_Assigned task:_ Retype every entry exactly, character for character.

Collected data entries:

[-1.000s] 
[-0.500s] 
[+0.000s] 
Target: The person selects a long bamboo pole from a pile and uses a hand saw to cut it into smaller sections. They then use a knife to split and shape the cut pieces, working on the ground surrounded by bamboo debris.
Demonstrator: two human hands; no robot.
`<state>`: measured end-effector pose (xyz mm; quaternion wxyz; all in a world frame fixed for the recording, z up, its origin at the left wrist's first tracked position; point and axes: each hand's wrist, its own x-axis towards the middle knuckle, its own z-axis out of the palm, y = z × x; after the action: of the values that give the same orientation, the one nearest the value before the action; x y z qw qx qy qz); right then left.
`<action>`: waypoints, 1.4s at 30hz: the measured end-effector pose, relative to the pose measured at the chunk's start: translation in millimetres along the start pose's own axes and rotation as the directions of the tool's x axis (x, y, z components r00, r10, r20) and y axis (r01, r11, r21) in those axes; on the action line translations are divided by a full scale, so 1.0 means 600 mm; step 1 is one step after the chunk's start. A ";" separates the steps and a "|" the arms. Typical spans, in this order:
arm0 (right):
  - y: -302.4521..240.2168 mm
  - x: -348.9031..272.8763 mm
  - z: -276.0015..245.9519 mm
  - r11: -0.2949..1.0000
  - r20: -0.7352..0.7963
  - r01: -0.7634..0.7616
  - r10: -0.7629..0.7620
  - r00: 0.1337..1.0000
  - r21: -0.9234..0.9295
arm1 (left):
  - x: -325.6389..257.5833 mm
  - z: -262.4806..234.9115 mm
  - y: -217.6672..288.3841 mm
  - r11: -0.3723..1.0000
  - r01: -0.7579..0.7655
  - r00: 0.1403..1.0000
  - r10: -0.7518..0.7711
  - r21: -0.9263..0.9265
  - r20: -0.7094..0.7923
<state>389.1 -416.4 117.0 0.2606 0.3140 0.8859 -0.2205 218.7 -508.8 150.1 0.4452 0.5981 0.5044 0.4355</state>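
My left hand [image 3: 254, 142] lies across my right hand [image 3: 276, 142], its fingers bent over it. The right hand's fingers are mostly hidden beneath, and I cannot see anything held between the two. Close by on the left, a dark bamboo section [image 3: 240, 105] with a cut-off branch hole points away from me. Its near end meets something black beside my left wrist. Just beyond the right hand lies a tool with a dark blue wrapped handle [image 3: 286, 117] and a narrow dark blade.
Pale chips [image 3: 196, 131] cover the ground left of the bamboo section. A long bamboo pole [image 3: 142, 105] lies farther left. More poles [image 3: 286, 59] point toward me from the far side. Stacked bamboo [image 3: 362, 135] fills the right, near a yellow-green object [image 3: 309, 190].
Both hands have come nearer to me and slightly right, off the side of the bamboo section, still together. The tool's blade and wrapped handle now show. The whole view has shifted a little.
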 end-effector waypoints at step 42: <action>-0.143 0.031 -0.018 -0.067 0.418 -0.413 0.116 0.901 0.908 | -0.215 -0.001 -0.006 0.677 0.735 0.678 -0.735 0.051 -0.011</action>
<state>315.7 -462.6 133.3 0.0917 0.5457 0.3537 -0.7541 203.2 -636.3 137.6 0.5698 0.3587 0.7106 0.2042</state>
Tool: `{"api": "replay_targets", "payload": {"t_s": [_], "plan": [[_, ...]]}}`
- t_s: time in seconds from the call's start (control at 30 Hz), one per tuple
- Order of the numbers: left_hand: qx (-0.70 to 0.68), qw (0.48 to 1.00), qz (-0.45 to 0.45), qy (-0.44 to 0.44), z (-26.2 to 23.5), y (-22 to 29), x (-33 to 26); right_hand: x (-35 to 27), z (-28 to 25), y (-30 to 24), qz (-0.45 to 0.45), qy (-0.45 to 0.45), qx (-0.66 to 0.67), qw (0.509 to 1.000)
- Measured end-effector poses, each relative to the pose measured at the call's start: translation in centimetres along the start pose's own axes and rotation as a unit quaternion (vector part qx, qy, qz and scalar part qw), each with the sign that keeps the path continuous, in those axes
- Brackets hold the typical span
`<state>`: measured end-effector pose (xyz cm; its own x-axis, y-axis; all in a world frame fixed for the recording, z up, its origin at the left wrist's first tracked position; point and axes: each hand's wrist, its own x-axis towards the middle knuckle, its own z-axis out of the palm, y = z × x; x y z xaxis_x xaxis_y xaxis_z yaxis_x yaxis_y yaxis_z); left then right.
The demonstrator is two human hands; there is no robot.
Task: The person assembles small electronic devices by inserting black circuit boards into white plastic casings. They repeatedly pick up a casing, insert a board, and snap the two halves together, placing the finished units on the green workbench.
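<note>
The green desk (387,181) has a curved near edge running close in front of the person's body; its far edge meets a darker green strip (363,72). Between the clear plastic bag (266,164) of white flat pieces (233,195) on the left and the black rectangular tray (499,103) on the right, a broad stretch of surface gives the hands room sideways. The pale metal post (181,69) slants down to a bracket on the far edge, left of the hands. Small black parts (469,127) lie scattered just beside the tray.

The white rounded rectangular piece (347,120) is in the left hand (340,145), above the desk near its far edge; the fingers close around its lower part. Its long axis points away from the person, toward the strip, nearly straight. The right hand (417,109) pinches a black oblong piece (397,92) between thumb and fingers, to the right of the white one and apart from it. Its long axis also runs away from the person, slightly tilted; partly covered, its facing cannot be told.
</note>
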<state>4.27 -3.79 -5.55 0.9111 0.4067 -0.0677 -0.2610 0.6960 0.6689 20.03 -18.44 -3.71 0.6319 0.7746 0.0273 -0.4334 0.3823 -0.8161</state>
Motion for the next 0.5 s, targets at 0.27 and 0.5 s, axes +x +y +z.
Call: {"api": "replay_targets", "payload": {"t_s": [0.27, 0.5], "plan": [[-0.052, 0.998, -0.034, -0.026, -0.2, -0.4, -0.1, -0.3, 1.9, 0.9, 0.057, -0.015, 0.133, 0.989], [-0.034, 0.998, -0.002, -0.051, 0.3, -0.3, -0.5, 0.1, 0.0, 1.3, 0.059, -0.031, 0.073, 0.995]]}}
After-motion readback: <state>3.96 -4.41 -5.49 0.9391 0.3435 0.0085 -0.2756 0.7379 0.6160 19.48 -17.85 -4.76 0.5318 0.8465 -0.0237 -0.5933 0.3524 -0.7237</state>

_Response to the exercise:_
[-1.000s] 
[-0.500s] 
[+0.000s] 
Target: The person selects a long bamboo pole from a pile and uses a hand saw to cut it into smaller sections. They then use a knife to split and shape the cut pieces, working on the ground surrounded by bamboo debris.
Demonstrator: two human hands; no robot.
`<state>`: measured end-effector pose (xyz mm; quaternion wxyz; all in a world frame fixed for the recording, z up, its origin at the left wrist's first tracked position; point and axes: each hand's wrist, its own x-axis towards the middle knuckle, its own z-axis out of the palm, y = z × x; after the action: of the values that give the same orientation, the one nearest the value before the action; x y z qw qx qy qz); right then left.
`<action>`: waypoints, 1.4s at 30hz: the measured end-effector pose, relative to the pose measured at the chunk's start: translation in millimetres along the start pose's own axes and rotation as the directions of the tool's x axis (x, y, z components r00, r10, r20) and y axis (r01, r11, r21) in those axes; on the action line translations are divided by a full scale, so 1.0 means 600 mm; step 1 is one step after the chunk's start. A ";" separates the steps and a "|" the arms. Typical spans, in this order:
arm0 (right):
  - y: -302.4521..240.2168 mm
  - x: -348.9031..272.8763 mm
  - z: -276.0015..245.9519 mm
  - r11: -0.2949..1.0000
  - r20: -0.7352..0.7963
  - r01: -0.7634..0.7616
  - r10: -0.7629..0.7620
  - r00: 0.1337..1.0000
  - r21: -0.9234..0.9295
arm1 (left):
  - x: -325.6389..257.5833 mm
  - z: -262.4806..234.9115 mm
  - y: -217.6672..288.3841 mm
  - r11: -0.3723..1.0000
  - r01: -0.7579..0.7655
  - r00: 0.1403..1.0000
  - r10: -0.7518..0.7711
  - r21: -0.9263..0.9265
  - r20: -0.7094..0.7923
<state>389.1 -416.4 117.0 0.2606 0.3140 0.8859 -0.2205 218.7 -508.8 150.1 0.4452 0.5981 0.5044 0.4355</state>
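My left hand [image 3: 254, 142] lies across my right hand [image 3: 276, 142], its fingers bent over it. The right hand's fingers are mostly hidden beneath, and I cannot see anything held between the two. Close by on the left, a dark bamboo section [image 3: 240, 105] with a cut-off branch hole points away from me. Its near end meets something black beside my left wrist. Just beyond the right hand lies a tool with a dark blue wrapped handle [image 3: 286, 117] and a narrow dark blade.
Pale chips [image 3: 196, 131] cover the ground left of the bamboo section. A long bamboo pole [image 3: 142, 105] lies farther left. More poles [image 3: 286, 59] point toward me from the far side. Stacked bamboo [image 3: 362, 135] fills the right, near a yellow-green object [image 3: 309, 190].
Both hands have come nearer to me and slightly right, off the side of the bamboo section, still together. The tool's blade and wrapped handle now show. The whole view has shifted a little.
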 end-effector waypoints at step 42: <action>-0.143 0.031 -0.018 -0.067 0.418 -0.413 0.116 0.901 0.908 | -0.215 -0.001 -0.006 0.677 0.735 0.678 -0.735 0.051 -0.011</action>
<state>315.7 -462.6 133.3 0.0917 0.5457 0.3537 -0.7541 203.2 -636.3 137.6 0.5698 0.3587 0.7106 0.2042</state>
Tool: `{"api": "replay_targets", "payload": {"t_s": [_], "plan": [[_, ...]]}}`
- t_s: time in seconds from the call's start (control at 30 Hz), one per tuple
- Order of the numbers: left_hand: qx (-0.70 to 0.68), qw (0.48 to 1.00), qz (-0.45 to 0.45), qy (-0.44 to 0.44), z (-26.2 to 23.5), y (-22 to 29), x (-33 to 26); right_hand: x (-35 to 27), z (-28 to 25), y (-30 to 24), qz (-0.45 to 0.45), qy (-0.45 to 0.45), qx (-0.66 to 0.67), qw (0.509 to 1.000)
- Measured end-effector poses, each relative to the pose measured at the call's start: translation in centimetres along the start pose's own axes and rotation as a unit quaternion (vector part qx, qy, qz and scalar part qw), each with the sign that keeps the path continuous, in those axes
- Brackets hold the typical span
`<state>`: measured end-effector pose (xyz cm; its own x-axis, y-axis; all in a world frame fixed for the recording, z up, its origin at the left wrist's first tracked position; point and axes: each hand's wrist, its own x-axis towards the middle knuckle, its own z-axis out of the palm, y = z × x; x y z xaxis_x xaxis_y xaxis_z yaxis_x yaxis_y yaxis_z); left then right.
The demonstrator is two human hands; there is no robot.
Task: The person assembles small electronic devices by inserting black circuit boards into white plastic casings. They repeatedly pick up a casing, insert a board, and snap the two halves together, placing the finished units on the green workbench.
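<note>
The green desk (387,181) has a curved near edge running close in front of the person's body; its far edge meets a darker green strip (363,72). Between the clear plastic bag (266,164) of white flat pieces (233,195) on the left and the black rectangular tray (499,103) on the right, a broad stretch of surface gives the hands room sideways. The pale metal post (181,69) slants down to a bracket on the far edge, left of the hands. Small black parts (469,127) lie scattered just beside the tray.

The white rounded rectangular piece (347,120) is in the left hand (340,145), above the desk near its far edge; the fingers close around its lower part. Its long axis points away from the person, toward the strip, nearly straight. The right hand (417,109) pinches a black oblong piece (397,92) between thumb and fingers, to the right of the white one and apart from it. Its long axis also runs away from the person, slightly tilted; partly covered, its facing cannot be told.
</note>
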<state>4.27 -3.79 -5.55 0.9111 0.4067 -0.0677 -0.2610 0.6960 0.6689 20.03 -18.44 -3.71 0.6319 0.7746 0.0273 -0.4334 0.3823 -0.8161</state>
Motion for the next 0.5 s, targets at 0.27 and 0.5 s, axes +x +y +z.
Call: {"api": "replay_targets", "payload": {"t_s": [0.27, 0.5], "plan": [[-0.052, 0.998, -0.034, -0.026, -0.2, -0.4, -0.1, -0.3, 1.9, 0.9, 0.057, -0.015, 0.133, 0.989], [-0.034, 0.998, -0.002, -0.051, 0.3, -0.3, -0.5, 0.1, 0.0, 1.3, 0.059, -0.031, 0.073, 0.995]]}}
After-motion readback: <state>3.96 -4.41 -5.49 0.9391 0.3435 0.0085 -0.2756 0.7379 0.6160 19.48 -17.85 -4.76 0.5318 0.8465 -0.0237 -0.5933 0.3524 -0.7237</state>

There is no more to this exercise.